During World War II, he flew over one hundred combat patrols in navy PBY and PB2Y seaplanes throughout the Pacific theatre including many patrols over Howland Island. His service took him through the Marshall, Mariana, Philippines, Okinawa, and the occupation of Japan. On the date of cease-fire in August 1945, his plane was directed to fly over all Japanese military installations on the island of Formosa (modern Taiwan) to see if the Japanese would shoot at them or honor the cease-fire. To this day he remembers thinking to himself “you have to be young and stupid to do this.”

As a young sailor Elgen was lucky enough to meet his future wife on a blind date in Los Angeles, California. On May 12, 1946, only a year after they met, twenty-year-old Marie Katherine Kurilich of Cleveland, Ohio, and Elgen were married.
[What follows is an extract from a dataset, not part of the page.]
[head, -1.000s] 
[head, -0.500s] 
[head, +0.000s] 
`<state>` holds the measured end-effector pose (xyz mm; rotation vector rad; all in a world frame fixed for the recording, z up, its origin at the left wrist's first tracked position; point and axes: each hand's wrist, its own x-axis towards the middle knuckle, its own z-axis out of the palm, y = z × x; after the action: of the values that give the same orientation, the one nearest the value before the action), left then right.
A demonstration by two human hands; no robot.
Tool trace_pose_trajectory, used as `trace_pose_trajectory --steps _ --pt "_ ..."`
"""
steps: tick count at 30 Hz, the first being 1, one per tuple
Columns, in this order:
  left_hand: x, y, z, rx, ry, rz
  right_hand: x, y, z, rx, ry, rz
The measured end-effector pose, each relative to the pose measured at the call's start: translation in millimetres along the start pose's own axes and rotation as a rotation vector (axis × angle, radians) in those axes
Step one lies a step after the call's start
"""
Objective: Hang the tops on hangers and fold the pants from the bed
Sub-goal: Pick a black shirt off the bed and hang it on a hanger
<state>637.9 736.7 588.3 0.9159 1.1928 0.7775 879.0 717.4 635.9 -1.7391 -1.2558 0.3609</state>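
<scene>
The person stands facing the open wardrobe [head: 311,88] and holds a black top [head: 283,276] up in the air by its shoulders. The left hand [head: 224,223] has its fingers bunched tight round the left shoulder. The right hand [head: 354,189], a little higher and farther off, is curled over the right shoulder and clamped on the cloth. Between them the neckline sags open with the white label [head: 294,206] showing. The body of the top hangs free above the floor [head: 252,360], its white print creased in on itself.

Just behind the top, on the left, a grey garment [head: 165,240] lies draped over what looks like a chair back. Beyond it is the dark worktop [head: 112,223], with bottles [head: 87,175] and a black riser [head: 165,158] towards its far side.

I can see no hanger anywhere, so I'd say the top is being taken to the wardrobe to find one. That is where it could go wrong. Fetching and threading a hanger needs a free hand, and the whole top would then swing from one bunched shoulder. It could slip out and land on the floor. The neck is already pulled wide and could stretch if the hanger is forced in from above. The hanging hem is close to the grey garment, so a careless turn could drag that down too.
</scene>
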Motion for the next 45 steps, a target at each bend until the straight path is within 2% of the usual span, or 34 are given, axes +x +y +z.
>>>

Throughout their fifty-seven years together they worked as a team, and Marie contributed to all of their life endeavors.

After World War II, Elgen was able to advance his formal education to graduate from the college of San Mateo with an associate degree in aeronautics. He also obtained his aircraft mechanics license and added that expertise to his radio and navigation skills. Although WWII had ended, there were still many regional conflicts throughout the world. Elgen became deeply involved in rescuing refugees and flying them to new locations. Israel, Yemen, China, Korea, Hungary, Vietnam, and the Middle East were conflicts he became involved in first as a radio operator, navigator, and for the latter forty years as a pilot. He also received training at the University of Southern California and became an aircraft accident investigator for the Airline Pilots Association. The world was his workshop.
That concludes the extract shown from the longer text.